- Mount Nesselrode Location within Alaska Mount Nesselrode Location within British Columbia

Highest point
- Elevation: 8,117 ft (2,474 m)
- Prominence: 3,031 ft (924 m)
- Coordinates: 58°57′43″N 134°18′48″W﻿ / ﻿58.96194°N 134.31333°W

Geography
- Location: Stikine Region, British Columbia Glacier Bay National Park and Preserve, Alaska
- Topo map: NTS 104L16 Mount Ogilvie

Climbing
- First ascent: August 1973

= Mount Nesselrode =

Mountain in British Columbia, Canada, and Alaska, US

Mount Nesselrode, also known as Boundary Peak 98, is a 2474 m peak in the Boundary Ranges of the Coast Mountains, located on and in part defining the border between British Columbia, Canada, and Alaska, United States. About 40 mi north of Juneau to the west of the lower Stikine River and in the heart of the Stikine Icecap in Juneau Icefield southwest of Atlin Lake, the summit, with a prominence of 924 m, is also the corner point of Alaska's Haines Borough and Juneau Borough.

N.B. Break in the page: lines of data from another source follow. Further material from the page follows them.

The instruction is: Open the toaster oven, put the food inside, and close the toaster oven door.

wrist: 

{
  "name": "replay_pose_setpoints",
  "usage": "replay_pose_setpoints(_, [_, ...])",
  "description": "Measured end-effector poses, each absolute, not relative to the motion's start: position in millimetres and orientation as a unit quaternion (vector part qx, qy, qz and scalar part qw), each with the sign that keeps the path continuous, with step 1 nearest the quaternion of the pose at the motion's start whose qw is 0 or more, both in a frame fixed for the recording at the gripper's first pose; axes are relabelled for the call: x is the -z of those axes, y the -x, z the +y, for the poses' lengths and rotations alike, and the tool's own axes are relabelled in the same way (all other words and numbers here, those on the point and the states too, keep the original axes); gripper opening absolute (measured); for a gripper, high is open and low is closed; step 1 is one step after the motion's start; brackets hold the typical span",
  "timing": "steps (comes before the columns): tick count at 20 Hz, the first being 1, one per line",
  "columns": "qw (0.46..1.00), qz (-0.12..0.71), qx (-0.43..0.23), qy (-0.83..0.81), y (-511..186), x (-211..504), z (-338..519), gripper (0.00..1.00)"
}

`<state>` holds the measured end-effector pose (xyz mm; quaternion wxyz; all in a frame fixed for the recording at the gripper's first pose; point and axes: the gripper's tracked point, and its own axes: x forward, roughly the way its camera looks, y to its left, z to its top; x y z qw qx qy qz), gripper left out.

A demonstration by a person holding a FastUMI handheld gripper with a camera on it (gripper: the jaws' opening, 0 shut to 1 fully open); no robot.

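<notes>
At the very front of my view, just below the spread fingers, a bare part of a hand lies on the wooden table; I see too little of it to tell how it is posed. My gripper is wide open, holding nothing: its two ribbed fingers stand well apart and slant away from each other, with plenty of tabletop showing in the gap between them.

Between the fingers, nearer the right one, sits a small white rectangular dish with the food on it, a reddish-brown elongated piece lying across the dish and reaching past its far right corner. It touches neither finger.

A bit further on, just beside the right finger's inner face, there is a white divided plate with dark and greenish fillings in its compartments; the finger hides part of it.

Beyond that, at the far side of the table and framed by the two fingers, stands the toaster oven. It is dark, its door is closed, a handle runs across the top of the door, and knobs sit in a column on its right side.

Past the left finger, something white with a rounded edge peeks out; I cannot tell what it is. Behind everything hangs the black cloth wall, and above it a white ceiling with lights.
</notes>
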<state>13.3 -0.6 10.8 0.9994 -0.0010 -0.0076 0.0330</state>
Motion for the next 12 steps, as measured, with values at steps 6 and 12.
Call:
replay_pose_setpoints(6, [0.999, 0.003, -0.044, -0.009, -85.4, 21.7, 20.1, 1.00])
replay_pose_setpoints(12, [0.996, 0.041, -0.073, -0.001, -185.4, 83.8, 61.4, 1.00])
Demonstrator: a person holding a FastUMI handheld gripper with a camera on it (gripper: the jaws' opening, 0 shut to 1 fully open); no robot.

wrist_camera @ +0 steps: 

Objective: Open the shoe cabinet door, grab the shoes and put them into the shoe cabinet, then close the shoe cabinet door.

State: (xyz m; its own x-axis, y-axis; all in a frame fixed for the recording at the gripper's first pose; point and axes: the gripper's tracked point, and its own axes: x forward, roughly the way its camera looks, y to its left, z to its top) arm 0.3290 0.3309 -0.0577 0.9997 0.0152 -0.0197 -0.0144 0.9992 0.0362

It was named in 1924 on the 100th anniversary of the Russo-American Treaty of 1824 in honour of Karl Nesselrode, also known as Charles de Nesselrode, then Russian Minister of Foreign Affairs and a plenipotentiary in the negotiations that produced the Russo-American Treaty of 1824 and defined the boundary between Russian America and US claims to the Oregon Country and was mirrored in a parallel Russian treaty with the British the next year, defining 54°40′ north as the southward limit of Russian possessions.

The first ascent of Mount Nesselrode was made in August 1973.